### [WORK ITEM]
Retype, word for word, each line between the lines holding "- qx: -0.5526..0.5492" and "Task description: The", inclusive, and leave the rest of the data alone.

Top of RECORD EXCERPTS

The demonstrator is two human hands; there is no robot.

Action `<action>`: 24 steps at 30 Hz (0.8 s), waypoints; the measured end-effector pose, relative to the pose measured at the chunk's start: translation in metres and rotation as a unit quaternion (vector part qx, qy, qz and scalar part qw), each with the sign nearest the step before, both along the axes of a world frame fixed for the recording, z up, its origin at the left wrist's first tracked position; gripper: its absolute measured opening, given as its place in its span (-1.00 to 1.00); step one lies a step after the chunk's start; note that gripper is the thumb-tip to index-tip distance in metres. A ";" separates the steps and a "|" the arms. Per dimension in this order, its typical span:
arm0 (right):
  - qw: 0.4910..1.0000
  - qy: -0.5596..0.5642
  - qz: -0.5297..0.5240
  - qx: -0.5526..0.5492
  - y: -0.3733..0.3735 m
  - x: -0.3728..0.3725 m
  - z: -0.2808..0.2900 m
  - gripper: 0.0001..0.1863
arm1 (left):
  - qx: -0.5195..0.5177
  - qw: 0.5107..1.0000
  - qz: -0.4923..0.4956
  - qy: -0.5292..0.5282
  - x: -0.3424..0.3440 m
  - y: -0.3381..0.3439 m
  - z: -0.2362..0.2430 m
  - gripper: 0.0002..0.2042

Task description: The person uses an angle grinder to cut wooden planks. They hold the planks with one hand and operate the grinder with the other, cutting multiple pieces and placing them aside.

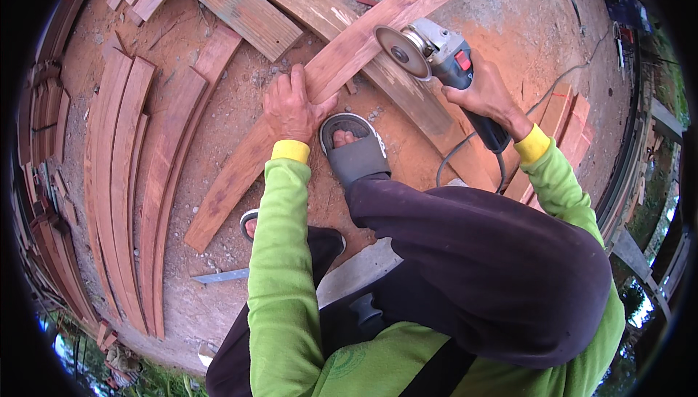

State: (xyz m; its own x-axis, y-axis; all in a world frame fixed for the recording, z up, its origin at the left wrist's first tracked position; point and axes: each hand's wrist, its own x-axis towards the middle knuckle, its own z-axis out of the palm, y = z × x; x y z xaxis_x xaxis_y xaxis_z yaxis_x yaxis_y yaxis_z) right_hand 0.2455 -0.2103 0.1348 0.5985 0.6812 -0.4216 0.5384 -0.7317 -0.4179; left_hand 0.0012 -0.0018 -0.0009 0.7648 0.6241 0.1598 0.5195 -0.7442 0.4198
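Observation:
A long reddish wooden plank [349,49] slants from the lower left to the upper right, lying across another weathered board [396,88]. My left hand [291,106] grips the plank near its middle, fingers over the far edge and thumb toward my sandalled foot. In my right hand [488,91] is an angle grinder [452,59], grey and black with a red switch. Its round disc [402,52] stands at or just above the plank's near edge; whether it touches I cannot tell. A black cord [502,171] trails from the grinder's rear end.
My foot in a grey sandal [354,146] is close beside the plank and below the disc. Several curved planks [120,179] lie at the left, more boards [243,8] at the top, and others [563,135] at the right. A metal strip [220,276] rests on the ground.

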 end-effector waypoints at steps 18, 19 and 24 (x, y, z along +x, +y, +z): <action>1.000 0.006 0.000 0.003 0.003 -0.001 0.000 -0.29 | 0.004 1.000 0.003 0.000 0.000 0.001 -0.001 -0.24; 1.000 0.009 0.000 0.007 0.003 -0.001 0.001 -0.29 | 0.005 1.000 0.003 -0.001 0.001 0.001 0.000 -0.24; 1.000 0.009 0.001 0.008 0.002 -0.001 0.000 -0.28 | -0.005 1.000 0.003 0.012 0.000 0.001 0.001 -0.24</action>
State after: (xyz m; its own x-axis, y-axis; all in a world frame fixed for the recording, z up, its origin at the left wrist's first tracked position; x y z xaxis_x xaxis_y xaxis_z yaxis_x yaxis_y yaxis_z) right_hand 0.2446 -0.2079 0.1348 0.5901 0.6890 -0.4207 0.5322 -0.7239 -0.4391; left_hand 0.0013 -0.0004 0.0000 0.7651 0.6295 0.1358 0.5330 -0.7374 0.4149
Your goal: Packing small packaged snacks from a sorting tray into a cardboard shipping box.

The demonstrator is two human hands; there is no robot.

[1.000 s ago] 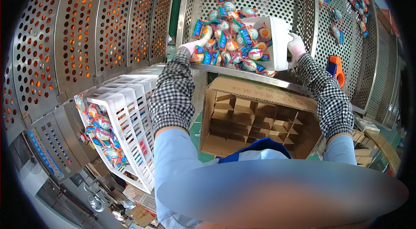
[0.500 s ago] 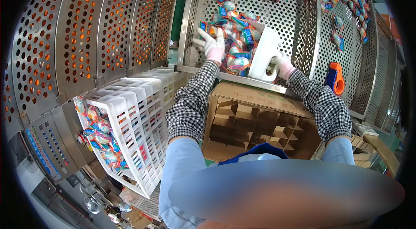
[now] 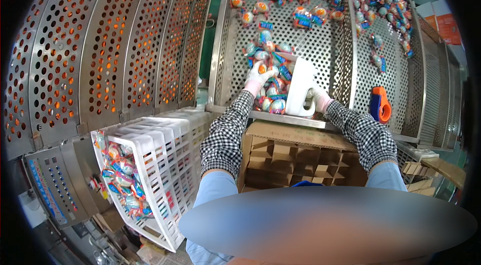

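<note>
My right hand (image 3: 319, 99), in a white and pink glove, is closed round the handle of a white plastic jug-shaped scoop (image 3: 301, 82). The scoop stands on a perforated metal tray, its left side against a heap of plastic-wrapped eggs (image 3: 275, 89). Left of the heap, my gloved left hand (image 3: 258, 78) reaches in with fingers bent round an orange wrapped egg (image 3: 262, 68). Part of the heap is hidden behind the hand and scoop.
A divided cardboard box (image 3: 300, 137) sits below the tray's front edge. At the left stands a white plastic crate (image 3: 165, 150) holding wrapped eggs, beside perforated metal panels (image 3: 112, 39). An orange and blue tape dispenser (image 3: 381, 105) lies on the right-hand tray.
My left hand has gone from spread fingers to a bent grip on the packets, moving slightly right. The right hand keeps the scoop in place. The view has shifted, showing more eggs at the far end.
</note>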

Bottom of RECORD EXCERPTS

### [RESPONSE BOX]
  - qx: -0.5526..0.5492
  - y: -0.3733..0.3735 m
  - x: -0.3728..0.3725 m
  - z: -0.2808..0.2900 m
  - gripper: 0.0001..0.1863
arm1 (left):
  - qx: -0.5195..0.5177
  - qw: 0.5107..1.0000
  - qz: -0.4923..0.4956
  - qy: -0.5292..0.5282
  - x: -0.3424..0.3440 m
  - y: -0.3381..0.3439 m
  - z: -0.2362..0.2430 m
  - gripper: 0.0002..0.2042

Task description: The person uses an angle grinder to cut wooden planks. They hold the planks with one hand and operate the grinder with the other, cutting multiple pieces and placing them aside.

The reply to this exercise is complete.